Ray Rapp: high voltage
November 20 - December 20, 2003
Frederieke Taylor gallery is pleased to announce the exhibition high voltage, a new video installation by Ray Rapp. The installation consists of seven 1.8" 'unassembled' LCD panels showing digital video animations of the motion studies by Eadweard Muybridge.
Reproductions of these photographs of men and women walking on hands and feet, jumping or even pole vaulting, have been sampled, cut up, rearranged and digitally reanimated. By alternating positive and negative versions of each image, simple reanimations are turned into retro-strobing visions. The figures are caught within the frame of the LCD panel. Each LCD monitor plays an animation from a single reproduction, thus creating 7 studies or 7 portraits.
New York artist Ray Rapp is best known for his sculptures created from found television sets combined with video. He takes apart the television sets and rearranges the inside wiring and transistors into a sculptural yet still functional form. The video images created by Rapp on the disembodied screens vary from isolated body parts to scenes from TV shows and reanimations of classic works of art.
By literally deconstructing the latest technology and combining it with reanimations of classic images, Rapp's new installation forms a striking contrast between the colorful high tech of today and the historical images of "one of the progenitors of motion pictures".

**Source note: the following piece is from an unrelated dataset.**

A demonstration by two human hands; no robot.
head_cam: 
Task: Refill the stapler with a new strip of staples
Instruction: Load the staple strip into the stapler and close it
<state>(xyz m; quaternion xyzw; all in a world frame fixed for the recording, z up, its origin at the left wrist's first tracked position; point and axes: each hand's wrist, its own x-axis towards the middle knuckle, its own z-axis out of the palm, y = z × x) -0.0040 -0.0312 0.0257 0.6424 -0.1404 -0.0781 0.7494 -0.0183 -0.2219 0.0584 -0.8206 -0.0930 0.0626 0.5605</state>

Ray Rapp has had many solo exhibitions and video installations in New York and surrounding areas and his work was part of many group exhibitions in the United States, Brazil, Canada, Italy and Belgium. His work is included in the collections of the Brooklyn Museum; the Experimental Television Center, Owego; Musee du Petit Format, Cul-des-Sarts, Belgium; the Library of Congress; PECO Energy Company and in various private collections Honor Award from the American Institute of Architects.